As I was leaving the museum area I spotted a sign for the Pioneer 1886 Cemetery and decided to check it out.  This stop wasn’t on my list but it turned out to be quite interesting, with local gravestones for many of the pioneers who founded this area in the early 1800s.

By now I was ready for something to eat and went looking for just the right restaurant for the occasion.  I found the Plains Trading Post Restaurant where I enjoyed their Spanish Ouelette with mushrooms & black olives (instead of Jalapenos) and fried onion rings. Yummm! 

The motel there in Douglas was a cool and comfortable place where I recorded the day’s activities and laid down for a good night’s rest.

—–To Be Continued—–

Bill is a retired Mechanical engineer living with his wonderful artist/writer wife, DiVoran, of 63 years in Titusville, Florida. He was born and raised in the Southwest, did a tour of duty with the U.S. Navy, attended Northrop University in Southern California and ended up working on America’s Manned Space Program for 35 years. He currently is retired and spends most of his time building and flying R/C model airplanes, traveling, writing blogs about his travels for Word Press and supporting his wife’s hobbies with framing, editing and marketing.  He also volunteers with a local church Car Care Ministry and as a tour guide at the Valiant Air Command Warbird Museum there in Titusville.  Bill has two wonderful children, two outstanding grandchildren, and a loving sister and her husband, all of whom also live in Central Florida, so he and DiVoran are rewarded by having family close to spend lots of quality time with.
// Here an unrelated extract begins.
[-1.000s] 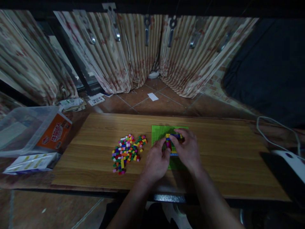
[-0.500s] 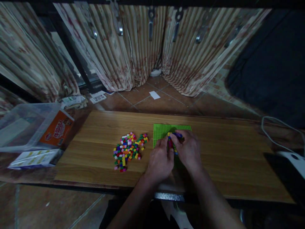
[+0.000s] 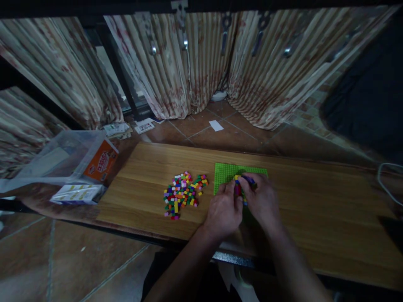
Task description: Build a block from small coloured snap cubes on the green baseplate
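Closely, left hand (image 3: 223,210) beside right hand (image 3: 263,200).

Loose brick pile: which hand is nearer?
Left. The left hand is just right of the loose brick pile, over the green baseplate's near-left part; the right hand is farther right, beyond it.
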The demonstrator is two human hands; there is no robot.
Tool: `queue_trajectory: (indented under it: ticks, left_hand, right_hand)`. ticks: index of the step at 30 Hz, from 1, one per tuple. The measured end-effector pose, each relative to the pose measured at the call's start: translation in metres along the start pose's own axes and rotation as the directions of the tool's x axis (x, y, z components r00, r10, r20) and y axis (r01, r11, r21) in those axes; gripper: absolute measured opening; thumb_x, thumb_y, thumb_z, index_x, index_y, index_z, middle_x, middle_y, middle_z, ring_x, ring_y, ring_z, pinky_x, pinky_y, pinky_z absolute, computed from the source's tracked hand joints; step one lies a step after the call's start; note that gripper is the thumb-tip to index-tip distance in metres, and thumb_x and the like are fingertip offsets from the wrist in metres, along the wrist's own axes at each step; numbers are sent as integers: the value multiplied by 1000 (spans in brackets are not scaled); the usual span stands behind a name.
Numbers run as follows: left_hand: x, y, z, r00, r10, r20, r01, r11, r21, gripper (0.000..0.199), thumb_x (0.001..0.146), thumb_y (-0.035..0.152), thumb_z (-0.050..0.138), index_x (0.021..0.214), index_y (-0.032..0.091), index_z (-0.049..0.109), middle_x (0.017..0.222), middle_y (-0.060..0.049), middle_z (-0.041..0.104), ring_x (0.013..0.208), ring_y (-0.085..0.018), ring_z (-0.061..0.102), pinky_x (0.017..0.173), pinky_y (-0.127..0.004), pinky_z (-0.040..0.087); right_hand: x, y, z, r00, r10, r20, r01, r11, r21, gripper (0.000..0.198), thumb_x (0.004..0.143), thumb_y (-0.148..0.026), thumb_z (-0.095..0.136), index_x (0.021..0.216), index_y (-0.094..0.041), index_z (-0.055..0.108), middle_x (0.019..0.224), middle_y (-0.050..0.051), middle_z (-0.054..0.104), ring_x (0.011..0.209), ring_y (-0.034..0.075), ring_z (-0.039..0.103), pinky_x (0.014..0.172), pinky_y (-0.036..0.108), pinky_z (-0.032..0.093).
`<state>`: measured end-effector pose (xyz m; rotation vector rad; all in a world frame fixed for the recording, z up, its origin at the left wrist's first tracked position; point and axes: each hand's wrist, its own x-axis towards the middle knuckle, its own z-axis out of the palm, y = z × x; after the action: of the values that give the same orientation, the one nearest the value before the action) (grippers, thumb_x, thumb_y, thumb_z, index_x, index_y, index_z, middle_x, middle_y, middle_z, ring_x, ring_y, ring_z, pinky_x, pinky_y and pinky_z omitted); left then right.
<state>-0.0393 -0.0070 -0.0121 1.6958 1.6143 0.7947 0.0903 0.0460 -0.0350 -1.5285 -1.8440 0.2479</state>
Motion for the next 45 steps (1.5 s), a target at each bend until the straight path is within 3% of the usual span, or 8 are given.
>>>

One of Bill’s favorite Scriptures is:  John 10:10

3 Responses to “Mount Rushmore Road Trip Part 7”

  1. Onisha Ellis December 14, 2020 at 8:48 pm #

    A full and interesting day followed by a nice dinner.


  2. divoran09 December 11, 2020 at 4:35 pm #

    Well done!


  3. ludyja December 9, 2020 at 9:14 am #

    You would be a great traveling companion!! You know just where to go to see these kinds of things. Loving your story!